- Born: 27 July 1907 Aberystwyth, Cardiganshire, United Kingdom
- Died: 31 July 1965 (aged 58) Chanctonbury Hill, West Sussex, United Kingdom
- Other name: Arthur Thomas Levi Watkins
- Occupations: Writer, film censor

= Arthur Watkyn =

British writer and film censor (1907–1965)

Arthur Thomas Levi Watkins (27 July 1907 – 31 July 1965) was a British public official who served as Secretary of the British Board of Film Censors from 1948 to 1956, then as vice-president of the British Film Producers' Association.

Under the pen name of Arthur Watkyn, he wrote novels and plays.

==Early life==
Born in Aberystwith, Cardiganshire, Watkins was the son of Richard Edgar Watkins (1872–1947), a bank manager, the son of a brewer in Llandovery, and his wife Katherine Levi (1876–1954), the daughter of a Methodist minister, who had married in Aberystwith in 1906. He had a younger brother, Leonard.

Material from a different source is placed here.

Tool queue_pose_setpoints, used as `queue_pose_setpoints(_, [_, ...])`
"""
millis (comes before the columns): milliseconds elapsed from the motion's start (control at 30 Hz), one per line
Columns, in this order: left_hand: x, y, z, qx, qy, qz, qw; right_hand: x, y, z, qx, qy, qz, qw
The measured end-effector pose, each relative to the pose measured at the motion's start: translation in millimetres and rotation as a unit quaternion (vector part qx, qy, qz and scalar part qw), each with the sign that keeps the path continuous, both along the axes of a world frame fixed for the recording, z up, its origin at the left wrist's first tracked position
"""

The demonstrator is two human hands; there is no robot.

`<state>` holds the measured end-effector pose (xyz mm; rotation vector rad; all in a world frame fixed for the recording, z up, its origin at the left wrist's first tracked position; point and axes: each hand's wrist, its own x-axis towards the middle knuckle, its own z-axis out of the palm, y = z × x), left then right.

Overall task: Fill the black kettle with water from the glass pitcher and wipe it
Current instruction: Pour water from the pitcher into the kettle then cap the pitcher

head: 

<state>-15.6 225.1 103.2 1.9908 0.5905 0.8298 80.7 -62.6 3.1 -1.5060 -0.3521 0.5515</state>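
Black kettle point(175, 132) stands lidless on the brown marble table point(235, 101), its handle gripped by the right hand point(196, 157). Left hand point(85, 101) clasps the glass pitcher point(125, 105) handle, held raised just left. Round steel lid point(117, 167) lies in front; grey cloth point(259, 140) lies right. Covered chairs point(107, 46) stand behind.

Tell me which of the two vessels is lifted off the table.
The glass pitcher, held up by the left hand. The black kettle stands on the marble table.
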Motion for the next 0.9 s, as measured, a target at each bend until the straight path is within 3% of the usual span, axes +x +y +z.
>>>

He was educated at Tonbridge School and Christ Church, Oxford.

==Career==
Watkins was a civil servant at the Home Office from 1941 to 1947. In January 1948, he was appointed as assistant Secretary of the British Board of Film Censors, and in July of that year succeeded Joseph Brooke Wilkinson as Secretary, with an office in Soho Square.

As a censor, Watkins was known for his treatment of film scripts being more liberal than that of his predecessor. In 1951, he introduced the X certificate, to allow films of a more adult nature to be screened to adult-only audiences. In 1956, he left his post as censor to take over as vice-president of the British Film Producers' Association.

Writing under the name Arthur Watkyn, he was also a successful novelist and playwright. A number of his works have been adapted for film and television, including his West End hit comedy For Better, for Worse and his 1952 costume play The Moonraker set during the English Civil War. He also enjoyed success with his 1958 comedy Not in the Book. His play Out of Bounds ran for 31 weeks at Wyndham's Theatre in 1962 before being adapted into the West German film A Mission for Mr. Dodd in 1964.

==Personal life==
In 1943, in Surrey, Watkins married Elsie Florence Jackaman.

In 1947, Watkins's father died in Eastbourne, leaving an estate valued at £65,328. His wife died in October 1964.

At the time of his death, Watkins was living at Half Moon Cottage, Balcombe, West Sussex. He died on 31 July 1965, according to his probate entry "between Amberley and Storrington". His younger brother Leonard V. Watkins, a holiday camp administrator, was his executor, and his estate was valued at £60,433, .

==Bibliography==
- Harper, Sue & Porter, Vincent. British Cinema of the 1950s: The Decline of Deference. Oxford University Press, 2007.
- Lachman, Marvin. The Villainous Stage: Crime Plays on Broadway and in the West End. McFarland, 2014.
- Mackillop, Ian & Sinyard, Neil. British Cinema of the 1950s: A Celebration. Manchester University Press, 2018.
- Wearing, J.P. The London Stage 1950–1959: A Calendar of Productions, Performers, and Personnel. Rowman & Littlefield, 2014.